**TASK TO CARRY OUT**
Where the listing below reaches the line containing "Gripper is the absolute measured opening", start writing out lines exactly, and stop once the line containing "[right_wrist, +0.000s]" has been written.

[[ DATA PROVIDED, beginning ]]

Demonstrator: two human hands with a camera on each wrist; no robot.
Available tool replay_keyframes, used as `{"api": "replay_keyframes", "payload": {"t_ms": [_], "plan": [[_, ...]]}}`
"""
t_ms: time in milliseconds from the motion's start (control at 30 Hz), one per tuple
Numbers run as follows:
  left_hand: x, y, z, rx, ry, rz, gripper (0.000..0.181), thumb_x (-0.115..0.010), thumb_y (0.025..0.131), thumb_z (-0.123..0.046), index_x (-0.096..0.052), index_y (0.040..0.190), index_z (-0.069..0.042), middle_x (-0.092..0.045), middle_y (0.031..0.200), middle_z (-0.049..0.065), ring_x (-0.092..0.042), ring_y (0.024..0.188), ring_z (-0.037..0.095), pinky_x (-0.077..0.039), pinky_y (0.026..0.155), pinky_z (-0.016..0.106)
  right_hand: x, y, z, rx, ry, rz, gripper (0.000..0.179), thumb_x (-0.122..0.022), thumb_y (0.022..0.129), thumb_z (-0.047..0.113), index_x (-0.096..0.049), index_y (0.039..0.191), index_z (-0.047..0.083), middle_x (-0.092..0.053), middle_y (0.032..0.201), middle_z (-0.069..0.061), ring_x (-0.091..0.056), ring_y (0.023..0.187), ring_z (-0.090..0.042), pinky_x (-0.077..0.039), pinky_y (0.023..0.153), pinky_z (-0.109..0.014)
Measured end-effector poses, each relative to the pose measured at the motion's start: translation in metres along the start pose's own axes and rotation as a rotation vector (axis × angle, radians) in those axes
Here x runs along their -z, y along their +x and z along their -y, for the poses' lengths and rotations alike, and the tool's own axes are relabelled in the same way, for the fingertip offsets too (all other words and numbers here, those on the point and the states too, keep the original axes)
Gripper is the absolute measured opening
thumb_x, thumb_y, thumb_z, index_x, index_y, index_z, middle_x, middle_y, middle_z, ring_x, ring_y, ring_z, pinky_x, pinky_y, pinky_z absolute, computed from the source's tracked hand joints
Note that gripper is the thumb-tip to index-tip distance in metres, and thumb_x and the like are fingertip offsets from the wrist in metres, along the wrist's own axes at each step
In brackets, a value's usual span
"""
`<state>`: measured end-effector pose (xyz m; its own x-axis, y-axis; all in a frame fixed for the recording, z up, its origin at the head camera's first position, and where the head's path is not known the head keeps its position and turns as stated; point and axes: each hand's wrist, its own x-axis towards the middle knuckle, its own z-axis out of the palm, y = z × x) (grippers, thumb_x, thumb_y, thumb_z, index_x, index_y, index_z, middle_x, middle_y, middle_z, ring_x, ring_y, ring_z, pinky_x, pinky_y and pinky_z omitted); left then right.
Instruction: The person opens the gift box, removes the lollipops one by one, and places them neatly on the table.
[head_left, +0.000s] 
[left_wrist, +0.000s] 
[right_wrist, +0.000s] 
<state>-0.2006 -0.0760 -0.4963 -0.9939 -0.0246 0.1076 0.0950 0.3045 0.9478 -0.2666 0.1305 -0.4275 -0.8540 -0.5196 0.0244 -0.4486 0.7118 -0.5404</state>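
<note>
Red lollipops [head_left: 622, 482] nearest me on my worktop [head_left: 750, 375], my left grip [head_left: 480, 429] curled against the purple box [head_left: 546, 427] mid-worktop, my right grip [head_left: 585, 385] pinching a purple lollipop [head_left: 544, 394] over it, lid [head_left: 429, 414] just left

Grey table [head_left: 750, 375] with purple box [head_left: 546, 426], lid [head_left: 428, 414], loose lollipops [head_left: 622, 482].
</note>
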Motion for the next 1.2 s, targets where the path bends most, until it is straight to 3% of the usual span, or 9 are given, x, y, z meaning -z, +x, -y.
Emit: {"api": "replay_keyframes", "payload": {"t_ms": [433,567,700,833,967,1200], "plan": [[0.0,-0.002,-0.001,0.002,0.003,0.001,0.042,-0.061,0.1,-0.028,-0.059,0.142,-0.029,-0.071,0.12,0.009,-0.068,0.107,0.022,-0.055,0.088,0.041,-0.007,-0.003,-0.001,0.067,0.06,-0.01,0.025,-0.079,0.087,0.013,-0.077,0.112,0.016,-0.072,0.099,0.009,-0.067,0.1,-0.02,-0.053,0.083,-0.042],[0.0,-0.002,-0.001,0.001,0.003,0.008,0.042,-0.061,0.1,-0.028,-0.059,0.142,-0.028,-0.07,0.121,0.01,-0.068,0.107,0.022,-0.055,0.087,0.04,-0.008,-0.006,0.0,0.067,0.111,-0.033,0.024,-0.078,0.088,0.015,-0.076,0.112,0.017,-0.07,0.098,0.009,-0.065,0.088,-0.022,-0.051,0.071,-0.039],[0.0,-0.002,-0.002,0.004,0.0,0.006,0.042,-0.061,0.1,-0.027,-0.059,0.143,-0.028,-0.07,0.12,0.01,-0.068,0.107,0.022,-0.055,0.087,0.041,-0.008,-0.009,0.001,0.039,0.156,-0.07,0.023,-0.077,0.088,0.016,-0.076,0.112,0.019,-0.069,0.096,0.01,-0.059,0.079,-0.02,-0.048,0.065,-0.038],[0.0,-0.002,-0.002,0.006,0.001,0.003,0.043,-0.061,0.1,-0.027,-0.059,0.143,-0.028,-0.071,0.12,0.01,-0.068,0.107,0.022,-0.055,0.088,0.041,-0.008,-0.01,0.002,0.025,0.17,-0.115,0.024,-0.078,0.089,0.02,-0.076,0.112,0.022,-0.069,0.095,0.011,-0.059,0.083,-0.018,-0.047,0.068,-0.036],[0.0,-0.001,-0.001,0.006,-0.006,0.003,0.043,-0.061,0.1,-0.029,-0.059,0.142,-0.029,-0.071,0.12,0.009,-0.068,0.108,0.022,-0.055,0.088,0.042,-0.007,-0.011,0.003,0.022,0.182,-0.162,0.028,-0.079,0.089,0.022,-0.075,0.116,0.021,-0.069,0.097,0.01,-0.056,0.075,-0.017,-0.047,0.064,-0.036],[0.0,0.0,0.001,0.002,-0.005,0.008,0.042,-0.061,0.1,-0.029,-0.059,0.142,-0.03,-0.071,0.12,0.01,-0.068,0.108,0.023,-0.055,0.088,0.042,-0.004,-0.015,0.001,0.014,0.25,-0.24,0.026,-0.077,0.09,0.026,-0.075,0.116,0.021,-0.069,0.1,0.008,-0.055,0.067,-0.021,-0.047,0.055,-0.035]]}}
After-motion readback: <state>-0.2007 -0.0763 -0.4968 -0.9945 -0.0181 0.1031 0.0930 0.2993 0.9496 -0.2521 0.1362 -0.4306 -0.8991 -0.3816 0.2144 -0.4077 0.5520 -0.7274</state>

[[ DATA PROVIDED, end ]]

**ANSWER SECTION**
Gripper is the absolute measured opening
thumb_x, thumb_y, thumb_z, index_x, index_y, index_z, middle_x, middle_y, middle_z, ring_x, ring_y, ring_z, pinky_x, pinky_y, pinky_z absolute, computed from the source's tracked hand joints
Note that gripper is the thumb-tip to index-tip distance in metres, and thumb_x and the like are fingertip offsets from the wrist in metres, along the wrist's own axes at each step
In brackets, a value's usual span
"""
`<state>`: measured end-effector pose (xyz m; its own x-axis, y-axis; all in a frame fixed for the recording, z up, its origin at the head camera's first position, and where the head's path is not known the head keeps its position and turns as stated; point and axes: each hand's wrist, its own x-axis towards the middle knuckle, its own z-axis out of the palm, y = z × x) (grippers, thumb_x, thumb_y, thumb_z, index_x, index_y, index_z, middle_x, middle_y, middle_z, ring_x, ring_y, ring_z, pinky_x, pinky_y and pinky_z omitted); left then right.
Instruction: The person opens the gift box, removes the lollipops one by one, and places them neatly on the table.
[head_left, +0.000s] 
[left_wrist, +0.000s] 
[right_wrist, +0.000s] 

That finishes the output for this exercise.